• [EXERCISE]:
Retype the full listing without altering anything.

· · ·

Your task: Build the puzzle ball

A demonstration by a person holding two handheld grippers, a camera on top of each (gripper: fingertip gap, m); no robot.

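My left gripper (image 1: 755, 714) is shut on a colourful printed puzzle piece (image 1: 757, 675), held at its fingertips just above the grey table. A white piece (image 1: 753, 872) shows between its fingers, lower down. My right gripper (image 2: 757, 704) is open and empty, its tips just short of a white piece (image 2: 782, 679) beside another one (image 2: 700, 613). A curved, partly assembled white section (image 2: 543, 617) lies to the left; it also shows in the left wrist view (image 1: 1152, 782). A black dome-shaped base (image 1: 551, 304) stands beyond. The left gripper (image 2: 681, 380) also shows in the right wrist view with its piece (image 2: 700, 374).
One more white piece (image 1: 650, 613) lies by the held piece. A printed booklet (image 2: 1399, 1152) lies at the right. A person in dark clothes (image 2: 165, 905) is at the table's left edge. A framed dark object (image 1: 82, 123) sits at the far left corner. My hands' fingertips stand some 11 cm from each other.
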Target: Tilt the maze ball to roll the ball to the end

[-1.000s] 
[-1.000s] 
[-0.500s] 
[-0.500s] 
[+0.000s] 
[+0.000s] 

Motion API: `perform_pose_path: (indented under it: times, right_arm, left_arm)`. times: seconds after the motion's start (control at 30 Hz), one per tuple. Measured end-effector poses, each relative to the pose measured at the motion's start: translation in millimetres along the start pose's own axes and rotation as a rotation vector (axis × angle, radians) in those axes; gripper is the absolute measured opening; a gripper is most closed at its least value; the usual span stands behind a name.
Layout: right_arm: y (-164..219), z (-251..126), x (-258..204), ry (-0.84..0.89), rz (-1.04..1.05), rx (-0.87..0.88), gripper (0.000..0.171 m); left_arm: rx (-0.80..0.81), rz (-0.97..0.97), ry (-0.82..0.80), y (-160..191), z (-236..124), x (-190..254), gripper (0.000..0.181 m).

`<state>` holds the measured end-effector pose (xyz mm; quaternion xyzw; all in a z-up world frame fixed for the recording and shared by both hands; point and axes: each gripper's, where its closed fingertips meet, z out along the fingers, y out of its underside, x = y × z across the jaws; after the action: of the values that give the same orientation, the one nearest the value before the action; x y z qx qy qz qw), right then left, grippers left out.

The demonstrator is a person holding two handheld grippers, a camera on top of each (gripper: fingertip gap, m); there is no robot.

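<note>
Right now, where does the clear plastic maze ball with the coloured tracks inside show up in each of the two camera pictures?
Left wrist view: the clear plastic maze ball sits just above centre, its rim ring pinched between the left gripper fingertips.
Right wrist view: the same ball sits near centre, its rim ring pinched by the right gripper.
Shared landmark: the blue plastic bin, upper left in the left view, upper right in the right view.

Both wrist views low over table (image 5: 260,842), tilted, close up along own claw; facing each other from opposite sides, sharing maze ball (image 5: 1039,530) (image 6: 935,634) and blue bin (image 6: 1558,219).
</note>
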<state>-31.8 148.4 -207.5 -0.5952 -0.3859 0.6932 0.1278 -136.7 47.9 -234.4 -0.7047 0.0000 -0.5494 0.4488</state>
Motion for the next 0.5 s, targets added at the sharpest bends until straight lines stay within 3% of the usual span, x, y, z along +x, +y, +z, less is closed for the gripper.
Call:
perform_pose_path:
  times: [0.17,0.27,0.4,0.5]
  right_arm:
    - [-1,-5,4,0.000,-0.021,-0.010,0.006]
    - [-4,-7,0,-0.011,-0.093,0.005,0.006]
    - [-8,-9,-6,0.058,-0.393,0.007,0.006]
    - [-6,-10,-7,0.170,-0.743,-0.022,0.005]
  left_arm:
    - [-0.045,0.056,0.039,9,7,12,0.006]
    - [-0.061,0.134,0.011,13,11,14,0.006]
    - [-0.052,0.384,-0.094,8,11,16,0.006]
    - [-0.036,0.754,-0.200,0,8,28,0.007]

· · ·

• [WRITTEN SOLUTION]:
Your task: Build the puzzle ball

A demonstration by a person holding two handheld grippers, a camera on top of each (gripper: fingertip gap, m); no robot.

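My left gripper (image 1: 755, 714) is shut on a colourful printed puzzle piece (image 1: 757, 675), held at its fingertips just above the grey table. A white piece (image 1: 753, 872) shows between its fingers, lower down. My right gripper (image 2: 757, 704) is open and empty, its tips just short of a white piece (image 2: 782, 679) beside another one (image 2: 700, 613). A curved, partly assembled white section (image 2: 543, 617) lies to the left; it also shows in the left wrist view (image 1: 1152, 782). A black dome-shaped base (image 1: 551, 304) stands beyond. The left gripper (image 2: 681, 380) also shows in the right wrist view with its piece (image 2: 700, 374).
One more white piece (image 1: 650, 613) lies by the held piece. A printed booklet (image 2: 1399, 1152) lies at the right. A person in dark clothes (image 2: 165, 905) is at the table's left edge. A framed dark object (image 1: 82, 123) sits at the far left corner. My hands' fingertips stand some 11 cm from each other.
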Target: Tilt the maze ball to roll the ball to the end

[-1.000s] 
[-1.000s] 
[-0.500s] 
[-0.500s] 
[+0.000s] 
[+0.000s] 

Motion API: `perform_pose_path: (indented under it: times, right_arm, left_arm)`. times: seconds after the motion's start (control at 30 Hz), one per tuple. Measured end-effector poses, each relative to the pose measured at the motion's start: translation in millimetres along the start pose's own axes and rotation as a rotation vector (axis × angle, radians) in those axes; gripper is the absolute measured opening; a gripper is most closed at its least value; the usual span stands behind a name.
Layout: right_arm: y (-164..219), z (-251..126), x (-258..204), ry (-0.84..0.89), rz (-1.04..1.05), rx (-0.87..0.88), gripper (0.000..0.171 m); left_arm: rx (-0.80..0.81), rz (-0.97..0.97), ry (-0.82..0.80), y (-160..191), z (-236..124), x (-190..254), gripper (0.000..0.181 m).

`<state>` holds the measured end-effector pose (xyz mm; quaternion xyzw; all in a z-up world frame fixed for the recording and shared by both hands; point and axes: each gripper's, where its closed fingertips meet, z out along the fingers, y out of its underside, x = y × z across the jaws; after the action: of the values that give the same orientation, the one nearest the value before the action; x y z qx qy qz qw), right then left, grippers left out.

The demonstrator is a person holding two handheld grippers, a camera on top of each (gripper: fingertip gap, m); there is no robot.

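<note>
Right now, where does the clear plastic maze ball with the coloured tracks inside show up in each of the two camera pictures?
Left wrist view: the clear plastic maze ball sits just above centre, its rim ring pinched between the left gripper fingertips.
Right wrist view: the same ball sits near centre, its rim ring pinched by the right gripper.
Shared landmark: the blue plastic bin, upper left in the left view, upper right in the right view.

Both wrist views low over table (image 5: 260,842), tilted, close up along own claw; facing each other from opposite sides, sharing maze ball (image 5: 1039,530) (image 6: 935,634) and blue bin (image 6: 1558,219).
</note>
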<state>-31.8 148.4 -207.5 -0.5952 -0.3859 0.6932 0.1278 -136.7 47.9 -234.4 -0.7047 0.0000 -0.5494 0.4488</state>
Motion for the next 0.5 s, targets added at the sharpest bends until straight lines stay within 3% of the usual span, x, y, z along +x, +y, +z, less is closed for the gripper.
Call:
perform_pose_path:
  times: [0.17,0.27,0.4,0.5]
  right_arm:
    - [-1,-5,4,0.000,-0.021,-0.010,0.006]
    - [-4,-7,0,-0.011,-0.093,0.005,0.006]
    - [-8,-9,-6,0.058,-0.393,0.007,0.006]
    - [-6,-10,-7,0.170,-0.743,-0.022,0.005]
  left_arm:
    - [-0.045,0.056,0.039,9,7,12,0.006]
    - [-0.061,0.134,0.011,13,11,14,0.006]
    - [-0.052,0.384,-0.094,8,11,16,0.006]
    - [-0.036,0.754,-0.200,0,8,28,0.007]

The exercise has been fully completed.